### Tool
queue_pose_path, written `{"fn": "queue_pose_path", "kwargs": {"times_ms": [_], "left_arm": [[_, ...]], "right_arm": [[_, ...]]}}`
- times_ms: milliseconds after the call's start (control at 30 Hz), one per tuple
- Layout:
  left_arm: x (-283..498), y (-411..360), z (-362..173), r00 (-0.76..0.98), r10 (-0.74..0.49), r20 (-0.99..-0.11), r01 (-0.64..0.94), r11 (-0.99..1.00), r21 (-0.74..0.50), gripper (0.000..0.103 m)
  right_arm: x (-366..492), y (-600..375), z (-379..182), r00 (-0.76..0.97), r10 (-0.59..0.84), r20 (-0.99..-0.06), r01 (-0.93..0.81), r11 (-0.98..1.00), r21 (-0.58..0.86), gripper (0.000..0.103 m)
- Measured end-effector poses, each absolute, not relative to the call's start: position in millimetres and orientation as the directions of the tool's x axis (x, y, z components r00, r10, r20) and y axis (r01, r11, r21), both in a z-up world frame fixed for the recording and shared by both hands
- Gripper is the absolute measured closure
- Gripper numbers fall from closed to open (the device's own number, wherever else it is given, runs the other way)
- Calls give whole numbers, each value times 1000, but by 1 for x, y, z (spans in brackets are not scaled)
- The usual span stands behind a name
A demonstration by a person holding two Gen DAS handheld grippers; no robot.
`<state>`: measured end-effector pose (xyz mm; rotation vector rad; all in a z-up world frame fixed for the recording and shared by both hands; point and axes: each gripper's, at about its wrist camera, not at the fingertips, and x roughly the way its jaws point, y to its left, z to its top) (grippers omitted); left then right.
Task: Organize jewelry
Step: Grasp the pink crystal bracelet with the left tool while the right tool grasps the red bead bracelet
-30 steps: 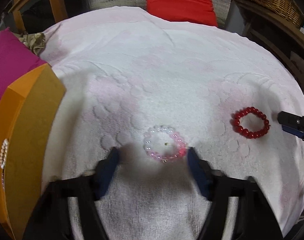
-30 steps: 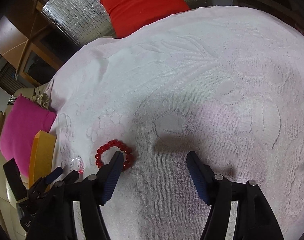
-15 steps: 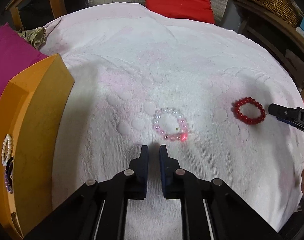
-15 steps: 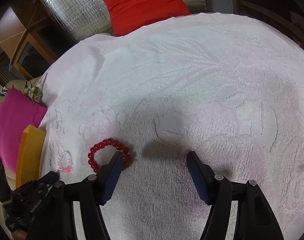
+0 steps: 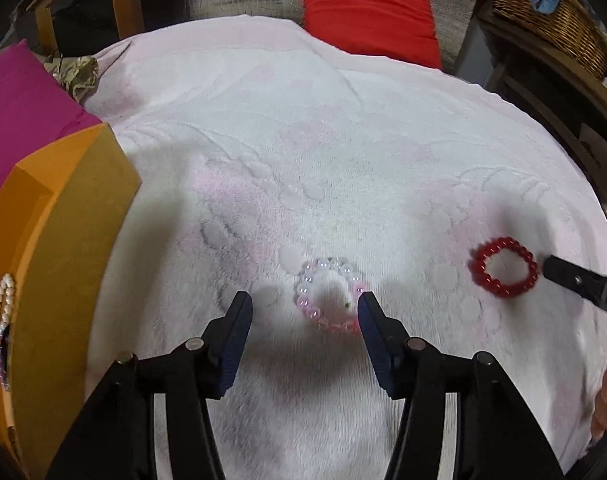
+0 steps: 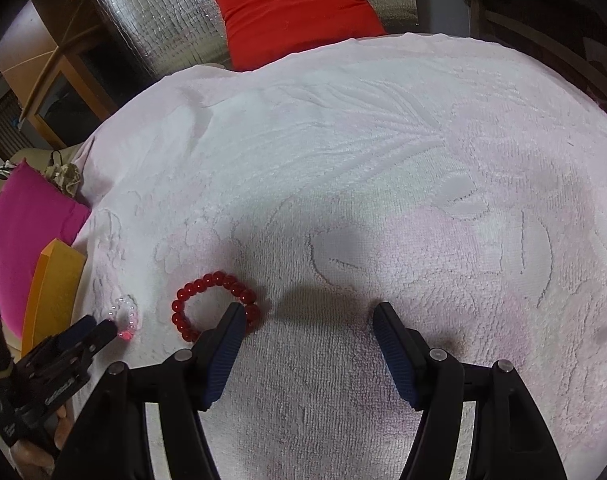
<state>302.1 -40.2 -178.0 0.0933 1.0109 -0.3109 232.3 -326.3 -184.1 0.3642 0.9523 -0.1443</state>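
Note:
A pink and clear bead bracelet (image 5: 330,295) lies on the white towel, also seen in the right wrist view (image 6: 125,317). My left gripper (image 5: 303,306) is open just above it, its right finger at the bracelet's right edge. A red bead bracelet (image 5: 504,267) lies to the right; in the right wrist view it (image 6: 213,300) sits beside the left finger of my open, empty right gripper (image 6: 307,312). An orange box (image 5: 51,248) at the left holds a pearl bracelet (image 5: 4,304).
A magenta cushion (image 5: 19,108) lies behind the box. A red cushion (image 5: 367,12) sits at the towel's far edge. A wicker basket (image 5: 551,12) stands on a shelf at the back right. The towel (image 6: 383,160) covers the whole table.
My left gripper was shut half a second ago and has opened and moved forward over the pink bracelet. The right gripper has stayed open beside the red bracelet.

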Motion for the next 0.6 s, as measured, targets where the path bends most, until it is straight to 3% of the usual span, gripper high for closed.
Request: {"fn": "queue_pose_path", "kwargs": {"times_ms": [67, 200, 233, 267, 300, 600], "left_arm": [[304, -47, -179, 509, -210, -835, 306, 951, -53, 41], [299, -58, -183, 520, -170, -837, 320, 948, 5, 44], [298, -59, -184, 529, -159, -833, 321, 947, 23, 59], [297, -60, -183, 529, -165, -833, 334, 942, 25, 85], [297, -60, -184, 513, -184, -838, 345, 938, 5, 96], [286, -38, -170, 468, -297, -832, 375, 920, -118, 95]], "right_arm": [[233, -325, -184, 574, 33, -818, 274, 934, 230, 33], [232, -325, -184, 575, 33, -817, 269, 936, 228, 33], [232, -325, -184, 575, 34, -818, 269, 936, 228, 33], [232, -325, -184, 574, 35, -818, 270, 935, 229, 33], [232, -326, -184, 574, 34, -818, 274, 934, 231, 33], [231, -319, -170, 625, 42, -780, 261, 930, 259, 36]]}}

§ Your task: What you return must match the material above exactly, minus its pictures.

§ Answer to the exercise:
### Tool
queue_pose_path, written `{"fn": "queue_pose_path", "kwargs": {"times_ms": [_], "left_arm": [[_, ...]], "right_arm": [[_, ...]]}}`
- times_ms: milliseconds after the call's start (control at 30 Hz), one per tuple
- Layout:
  left_arm: x (-283..498), y (-411..360), z (-362..173), r00 (-0.76..0.98), r10 (-0.74..0.49), r20 (-0.99..-0.11), r01 (-0.64..0.94), r11 (-0.99..1.00), r21 (-0.74..0.50), gripper (0.000..0.103 m)
  right_arm: x (-366..492), y (-600..375), z (-379..182), r00 (-0.76..0.97), r10 (-0.59..0.84), r20 (-0.99..-0.06), r01 (-0.93..0.81), r11 (-0.98..1.00), r21 (-0.58..0.86), gripper (0.000..0.103 m)
- Measured end-effector poses, each absolute, not relative to the call's start: position in millimetres and orientation as the directions of the tool's x axis (x, y, z components r00, r10, r20) and y axis (r01, r11, r21), both in a z-up world frame fixed for the recording and shared by both hands
- Gripper is the absolute measured closure
- Gripper numbers fall from closed to open (the device's own number, wherever else it is given, runs the other way)
- Calls give whole numbers, each value times 1000, but by 1 for x, y, z (spans in brackets are not scaled)
- The usual span stands behind a name
A demonstration by a person holding two Gen DAS handheld grippers; no robot.
`<state>`: measured end-effector pose (xyz mm; rotation vector rad; all in a z-up world frame fixed for the recording and shared by both hands; point and axes: each gripper's, at about its wrist camera, not at the fingertips, and x roughly the way its jaws point, y to its left, z to its top) (grippers omitted); left then right.
Task: Organize jewelry
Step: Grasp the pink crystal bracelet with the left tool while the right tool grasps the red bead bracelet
-30 steps: 
-30 steps: 
-15 steps: 
-15 steps: 
+0 steps: 
+0 steps: 
<state>302.1 -40.2 -178.0 0.0933 1.0109 -0.3109 232.3 -326.3 -184.1 0.3642 0.9523 -0.1443</state>
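Note:
A pink and clear bead bracelet (image 5: 330,295) lies on the white towel, also seen in the right wrist view (image 6: 125,317). My left gripper (image 5: 303,306) is open just above it, its right finger at the bracelet's right edge. A red bead bracelet (image 5: 504,267) lies to the right; in the right wrist view it (image 6: 213,300) sits beside the left finger of my open, empty right gripper (image 6: 307,312). An orange box (image 5: 51,248) at the left holds a pearl bracelet (image 5: 4,304).
A magenta cushion (image 5: 19,108) lies behind the box. A red cushion (image 5: 367,12) sits at the towel's far edge. A wicker basket (image 5: 551,12) stands on a shelf at the back right. The towel (image 6: 383,160) covers the whole table.
My left gripper was shut half a second ago and has opened and moved forward over the pink bracelet. The right gripper has stayed open beside the red bracelet.
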
Motion for the next 0.6 s, as measured, targets where the path bends most, until it is straight to 3% of the usual span, gripper high for closed.
Request: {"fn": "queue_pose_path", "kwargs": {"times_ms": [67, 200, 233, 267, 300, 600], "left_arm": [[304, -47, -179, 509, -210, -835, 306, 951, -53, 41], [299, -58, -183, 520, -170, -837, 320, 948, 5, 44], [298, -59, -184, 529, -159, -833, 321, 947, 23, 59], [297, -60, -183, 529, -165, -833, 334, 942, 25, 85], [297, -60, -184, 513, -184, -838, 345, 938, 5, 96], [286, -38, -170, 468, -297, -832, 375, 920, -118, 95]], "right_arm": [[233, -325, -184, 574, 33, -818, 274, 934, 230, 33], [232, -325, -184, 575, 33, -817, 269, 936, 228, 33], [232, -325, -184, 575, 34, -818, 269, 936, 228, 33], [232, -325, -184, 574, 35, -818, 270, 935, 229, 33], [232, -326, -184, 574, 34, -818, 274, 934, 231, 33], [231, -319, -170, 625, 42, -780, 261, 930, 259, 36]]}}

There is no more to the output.